Thread

Topic: Guarantees about the encoding of 'A

Author: kristian <kristian.spangsege@gmail.com>
Date: Wed, 5 Jan 2011 13:35:13 CST Raw View

Am I right that the C++ standard (C++03) does not guarantee any of the
following:

1) The multi-byte character encoding of the glyph 'A' in the classic C
locale has a value equal to 65.

2) The wide character encoding of the glyph 'A' in the classic C
locale has a value equal to 65.

3) The multi-byte and wide character encodings of the glyph 'A' in the
classic C locale has equal values.


Note: By "the glyph 'A'" I mean the Latin capital letter 'A', and not
some other glyph that looks like 'A'. It is the 'A' that occurs in the
basic source character set.

Note: The multi-byte character encoding of 'A' is guaranteed by the C+
+ standard to use a single byte, so we can talk meaningfully about the
value of the encoding.


--
[ comp.std.c++ is moderated.  To submit articles, try posting with your ]
[ newsreader.  If that fails, use mailto:std-cpp-submit@vandevoorde.com ]
[              --- Please see the FAQ before posting. ---               ]
[ FAQ: http://www.comeaucomputing.com/csc/faq.html                      ]

Author: "Bo Persson" <bop@gmb.dk>
Date: Thu, 6 Jan 2011 10:58:42 CST Raw View

kristian wrote:
> Am I right that the C++ standard (C++03) does not guarantee any of
> the following:
>
> 1) The multi-byte character encoding of the glyph 'A' in the
> classic C locale has a value equal to 65.
>
> 2) The wide character encoding of the glyph 'A' in the classic C
> locale has a value equal to 65.
>
> 3) The multi-byte and wide character encodings of the glyph 'A' in
> the classic C locale has equal values.

The language standard doesn't say anything about the encoding of
characters, because it basically has to follow the underlying machine
representation. For example, on an IBM mainframe the narrow character
set is likely to use an EBCDIC encoding.

So, you are right - the language standard contains no guarantees about
representation.

>
> Note: By "the glyph 'A'" I mean the Latin capital letter 'A', and
> not some other glyph that looks like 'A'. It is the 'A' that occurs
> in the basic source character set.
>
> Note: The multi-byte character encoding of 'A' is guaranteed by the
> C+ + standard to use a single byte, so we can talk meaningfully
> about the value of the encoding.

The narrow character set (char) is one byte wide in C++, by
definition.

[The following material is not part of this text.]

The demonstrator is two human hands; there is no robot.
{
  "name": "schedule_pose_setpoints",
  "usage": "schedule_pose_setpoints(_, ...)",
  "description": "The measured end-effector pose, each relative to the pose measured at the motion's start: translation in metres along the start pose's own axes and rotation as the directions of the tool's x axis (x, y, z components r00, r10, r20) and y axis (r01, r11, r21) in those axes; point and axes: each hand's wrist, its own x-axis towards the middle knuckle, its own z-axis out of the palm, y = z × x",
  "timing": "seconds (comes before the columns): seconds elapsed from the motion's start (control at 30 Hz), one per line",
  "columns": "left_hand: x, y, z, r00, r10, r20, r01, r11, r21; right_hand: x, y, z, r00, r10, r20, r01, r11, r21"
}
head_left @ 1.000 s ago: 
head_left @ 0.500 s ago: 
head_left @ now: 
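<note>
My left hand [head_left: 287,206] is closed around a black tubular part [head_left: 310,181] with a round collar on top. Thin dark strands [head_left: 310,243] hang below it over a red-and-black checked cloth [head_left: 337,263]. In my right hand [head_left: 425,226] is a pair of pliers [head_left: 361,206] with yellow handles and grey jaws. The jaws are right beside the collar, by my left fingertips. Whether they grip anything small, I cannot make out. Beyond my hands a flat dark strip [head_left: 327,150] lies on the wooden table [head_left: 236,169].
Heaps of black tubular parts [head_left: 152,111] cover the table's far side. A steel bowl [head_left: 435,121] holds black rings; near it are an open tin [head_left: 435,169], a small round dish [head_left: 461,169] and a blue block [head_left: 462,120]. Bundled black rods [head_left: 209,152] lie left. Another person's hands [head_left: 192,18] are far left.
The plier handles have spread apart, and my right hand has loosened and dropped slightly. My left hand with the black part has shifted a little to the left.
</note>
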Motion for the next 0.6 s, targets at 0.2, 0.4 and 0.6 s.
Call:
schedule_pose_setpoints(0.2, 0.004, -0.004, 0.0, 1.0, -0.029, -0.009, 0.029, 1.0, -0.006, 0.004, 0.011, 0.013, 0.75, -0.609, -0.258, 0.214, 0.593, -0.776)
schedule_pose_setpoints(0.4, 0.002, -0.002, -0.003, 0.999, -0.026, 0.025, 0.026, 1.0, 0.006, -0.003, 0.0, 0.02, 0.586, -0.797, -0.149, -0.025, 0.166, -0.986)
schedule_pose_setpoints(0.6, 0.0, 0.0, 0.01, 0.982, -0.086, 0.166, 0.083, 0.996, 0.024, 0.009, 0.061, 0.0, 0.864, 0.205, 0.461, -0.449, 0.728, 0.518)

However, the size of this byte isn't fixed at 8 bits!
(Look for CHAR_BIT in <climits> for the implementation defined byte
size).

Bo Persson

--
[ comp.std.c++ is moderated.  To submit articles, try posting with your ]
[ newsreader.  If that fails, use mailto:std-cpp-submit@vandevoorde.com ]
[              --- Please see the FAQ before posting. ---               ]
[ FAQ: http://www.comeaucomputing.com/csc/faq.html                      ]

Author: kristian <kristian.spangsege@gmail.com>
Date: Tue, 11 Jan 2011 13:14:47 CST Raw View

On Jan 6, 5:58 pm, "Bo Persson" <b...@gmb.dk> wrote:
> kristian wrote:
> > Am I right that the C++ standard (C++03) does not guarantee any of
> > the following:
>
> > 1) The multi-byte character encoding of the glyph 'A' in the
> > classic C locale has a value equal to 65.
>
> > 2) The wide character encoding of the glyph 'A' in the classic C
> > locale has a value equal to 65.
>
> > 3) The multi-byte and wide character encodings of the glyph 'A' in
> > the classic C locale has equal values.
>
> The language standard doesn't say anything about the encoding of
> characters, because it basically has to follow the underlying machine
> representation. For example, on an IBM mainframe the narrow character
> set is likely to use an EBCDIC encoding.
>
> So, you are right - the language standard contains no guarantees about
> representation.
>
>
>
> > Note: By "the glyph 'A'" I mean the Latin capital letter 'A', and
> > not some other glyph that looks like 'A'. It is the 'A' that occurs
> > in the basic source character set.
>
> > Note: The multi-byte character encoding of 'A' is guaranteed by the
> > C+ + standard to use a single byte, so we can talk meaningfully
> > about the value of the encoding.
>
> The narrow character set (char) is one byte wide in C++, by
> definition. However, the size of this byte isn't fixed at 8 bits!
> (Look for CHAR_BIT in <climits> for the implementation defined byte
> size).
>
> Bo Persson
>
> --
> [ comp.std.c++ is moderated.  To submit articles, try posting with your ]
> [ newsreader.  If that fails, use mailto:std-cpp-sub...@vandevoorde.com ]
> [              --- Please see the FAQ before posting. ---               ]
> [ FAQ:http://www.comeaucomputing.com/csc/faq.html                     ]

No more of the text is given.